Sempre que
me fazem questões como a do título desta coluna,
fico admirado com a nossa ignorância,
principalmente sobre as coisas mais simples.
Tentarei fazer algumas observações sobre o
assunto, sem a pretensão de esgotá-lo ou de
lançar grande luz sobre essa obscura área de
nossa vida.
A primeira observação tem a ver com a postura
dos seres humanos em relação uns aos outros.
Todos nós temos muito medo dos nossos
semelhantes, e não apenas em situações que
envolvem clara ameaça à integridade física. Há
medos ligados à nossa instabilidade emocional.
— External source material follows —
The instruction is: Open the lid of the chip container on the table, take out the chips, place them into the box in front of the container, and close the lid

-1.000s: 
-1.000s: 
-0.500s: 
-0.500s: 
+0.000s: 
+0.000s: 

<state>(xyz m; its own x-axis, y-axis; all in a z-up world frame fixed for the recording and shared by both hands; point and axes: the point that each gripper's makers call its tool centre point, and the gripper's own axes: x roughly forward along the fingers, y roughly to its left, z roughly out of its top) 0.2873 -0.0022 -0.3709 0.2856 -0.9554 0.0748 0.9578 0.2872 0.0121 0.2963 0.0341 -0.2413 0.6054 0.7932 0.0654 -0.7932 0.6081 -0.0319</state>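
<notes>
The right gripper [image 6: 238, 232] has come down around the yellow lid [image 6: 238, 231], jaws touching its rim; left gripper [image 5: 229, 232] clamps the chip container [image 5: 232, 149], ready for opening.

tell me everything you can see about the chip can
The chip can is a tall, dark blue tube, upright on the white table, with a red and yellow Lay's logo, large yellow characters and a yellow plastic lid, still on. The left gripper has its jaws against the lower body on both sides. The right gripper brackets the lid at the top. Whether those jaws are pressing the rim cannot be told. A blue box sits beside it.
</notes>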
Ou seja: a partir da enorme importância que
damos a uma pessoa, tememos ser rejeitados,
humilhados ou desprestigiados por ela. Ou
tememos o envolvimento emocional sem sermos
correspondidos.
Muitos de nós têm o medo inverso: provocar o
encantamento amoroso no outro e depois não saber
como desvencilhar-se dele. Isso tudo sem falar
nos temores ligados ao sexo, especialmente na
mulher: medo de despertar um desejo tão intenso
que o homem não se contenha e “avance o sinal”,
mesmo sem seu consentimento (o estupro e suas
versões mais “suaves”, como o assédio sexual).
Esse tipo de medo do erotismo pode ser agravado
pela dúvida que muitas mulheres têm sobre sua
própria capacidade de resistir ao assédio.
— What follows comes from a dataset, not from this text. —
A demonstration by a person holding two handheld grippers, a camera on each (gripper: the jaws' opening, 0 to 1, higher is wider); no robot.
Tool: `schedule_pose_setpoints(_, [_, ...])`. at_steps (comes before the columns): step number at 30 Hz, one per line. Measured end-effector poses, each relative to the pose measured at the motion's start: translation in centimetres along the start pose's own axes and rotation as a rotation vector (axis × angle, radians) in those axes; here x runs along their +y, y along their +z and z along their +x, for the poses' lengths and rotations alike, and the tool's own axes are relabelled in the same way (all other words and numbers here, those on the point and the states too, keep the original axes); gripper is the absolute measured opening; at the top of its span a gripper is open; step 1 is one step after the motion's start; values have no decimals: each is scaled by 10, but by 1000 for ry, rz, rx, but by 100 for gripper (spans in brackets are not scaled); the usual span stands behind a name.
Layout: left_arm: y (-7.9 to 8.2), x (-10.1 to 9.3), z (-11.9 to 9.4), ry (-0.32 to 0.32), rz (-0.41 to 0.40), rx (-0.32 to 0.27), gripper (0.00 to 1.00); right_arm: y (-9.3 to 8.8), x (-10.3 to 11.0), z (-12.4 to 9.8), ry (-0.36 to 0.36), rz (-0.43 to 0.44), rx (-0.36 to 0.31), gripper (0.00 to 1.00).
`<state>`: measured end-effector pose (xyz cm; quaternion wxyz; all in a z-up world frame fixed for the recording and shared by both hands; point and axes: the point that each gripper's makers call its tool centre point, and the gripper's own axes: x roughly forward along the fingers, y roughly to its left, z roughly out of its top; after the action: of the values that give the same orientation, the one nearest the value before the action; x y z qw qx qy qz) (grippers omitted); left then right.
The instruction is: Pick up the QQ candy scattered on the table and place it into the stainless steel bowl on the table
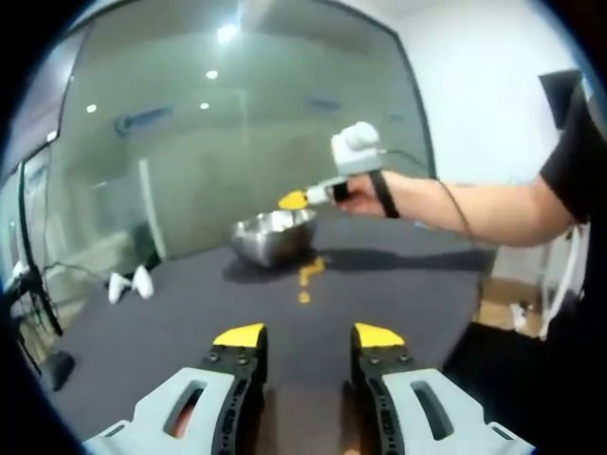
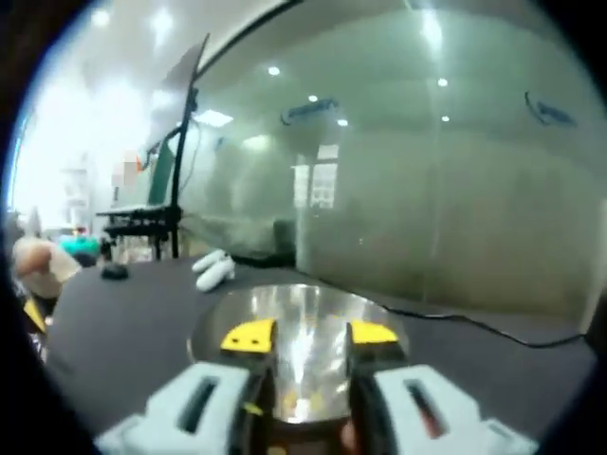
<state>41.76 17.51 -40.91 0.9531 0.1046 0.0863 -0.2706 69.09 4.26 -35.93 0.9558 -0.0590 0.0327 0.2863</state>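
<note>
The stainless steel bowl (image 1: 275, 235) stands on the dark table toward the far side. A few yellow QQ candies (image 1: 310, 271) lie on the table just in front of it, one more (image 1: 303, 297) a bit nearer. My left gripper (image 1: 308, 336) hovers low over the table, open, nothing between its yellow-tipped jaws. A person's hand holds my right gripper (image 1: 294, 199) above the bowl's rim. In the right gripper view that gripper (image 2: 310, 334) is open, looking down into the bowl (image 2: 294, 313). Small yellowish pieces (image 2: 289, 406) show at the bowl's bottom.
Two white controllers (image 1: 128, 282) (image 2: 213, 268) lie on the table near the glass wall. A black stand (image 1: 28, 284) rises at the left edge. A black cable (image 2: 455, 322) runs behind the bowl. The table's right edge (image 1: 474, 318) drops to the floor.
</note>
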Motion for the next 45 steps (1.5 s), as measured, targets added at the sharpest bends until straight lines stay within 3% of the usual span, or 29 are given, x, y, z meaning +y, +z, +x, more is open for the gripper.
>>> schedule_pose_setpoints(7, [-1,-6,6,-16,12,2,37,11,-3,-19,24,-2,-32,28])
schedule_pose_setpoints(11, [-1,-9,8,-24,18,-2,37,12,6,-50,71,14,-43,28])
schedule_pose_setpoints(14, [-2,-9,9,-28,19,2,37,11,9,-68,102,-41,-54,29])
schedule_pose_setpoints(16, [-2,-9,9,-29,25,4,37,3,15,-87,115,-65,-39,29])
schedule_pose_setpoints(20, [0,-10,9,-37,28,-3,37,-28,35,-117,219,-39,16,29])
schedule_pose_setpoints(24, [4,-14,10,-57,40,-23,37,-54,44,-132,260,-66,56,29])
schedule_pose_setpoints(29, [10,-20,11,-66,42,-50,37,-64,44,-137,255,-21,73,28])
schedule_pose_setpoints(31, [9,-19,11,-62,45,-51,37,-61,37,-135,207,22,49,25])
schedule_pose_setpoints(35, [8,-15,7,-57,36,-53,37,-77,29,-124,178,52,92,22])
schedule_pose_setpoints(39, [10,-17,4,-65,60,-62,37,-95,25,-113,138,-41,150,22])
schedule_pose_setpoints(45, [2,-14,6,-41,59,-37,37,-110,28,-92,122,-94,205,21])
Creio que podemos dividir as pessoas em dois
tipos predominantes, de acordo com a intensidade
do seu medo e da sua coragem para lidar com ele.
Quando é o medo que predomina, a pessoa se
encolhe diante da aproximação do outro. Quando o
medo não é o vencedor, ela se abre. A do
primeiro tipo coloca uma barreira, se fecha numa
fortaleza. Seu interlocutor registrará essa
reação de várias maneiras, sentindo a rejeição e
o desinteresse de quem se fechou diante da sua
aproximação. Dificilmente compreenderá que se
trata de uma reação derivada do medo, e muito
menos que esse medo será tanto maior quanto mais
encantador e interessante ele próprio for.
Afinal, nossos sentimentos de inferioridade nos
levam a uma rápida adesão às hipóteses que nos
depreciam!
As pessoas do segundo tipo demonstram mais
claramente o que se passa dentro delas diante da
aproximação de outro ser. São efusivas nas
manifestações de simpatia e mesmo de interesse
sexual, demonstrando menos medo de ser
rejeitadas pelo outro. Este, por sua vez,
sente-se prestigiado e tende a olhar com mais
interesse e simpatia para quem o fez sentir-se
bem. Ainda que, por vezes, os sinais de alegria
possam ser falsos, o resultado prático é o uma
sensação de conforto e gratificação por parte do
interlocutor.
As pessoas que reagem à aproximação do outro com
uma atitude receptiva e de abertura – falsa ou
verdadeira – parecem mais atraentes e sensuais.
As que se fecham e evitam o sorriso e o cruzar
dos olhares parecem menos sensuais. É evidente
que esse não é o único ingrediente dessa questão
extremamente complexa.
Ao medo antecipado que tantas vezes sentimos
diante de desconhecidos damos o nome de timidez.
A timidez determina uma atitude de introversão:
a pessoa se volta para o seu interior, de forma
a conhecer melhor a própria subjetividade. A
dificuldade que ela sente nos relacionamentos
poderá redundar em grandes benefícios em termos
de autoconhecimento.
A abertura em relação aos outros corresponde à
extroversão. Não fosse por certas peculiaridades
que abordaremos na próxima semana, eu diria que
a extroversão é uma postura mais ousada e
corajosa em relação à vida e às pessoas. Isso
pode ser verdade em alguns casos, mas não é a
regra. Em todo o caso, essa ousadia, falsa ou
verdadeira, aparece como importante fator para
que o extrovertido seja visto como mais atraente
e sensual que o tímido e introvertido.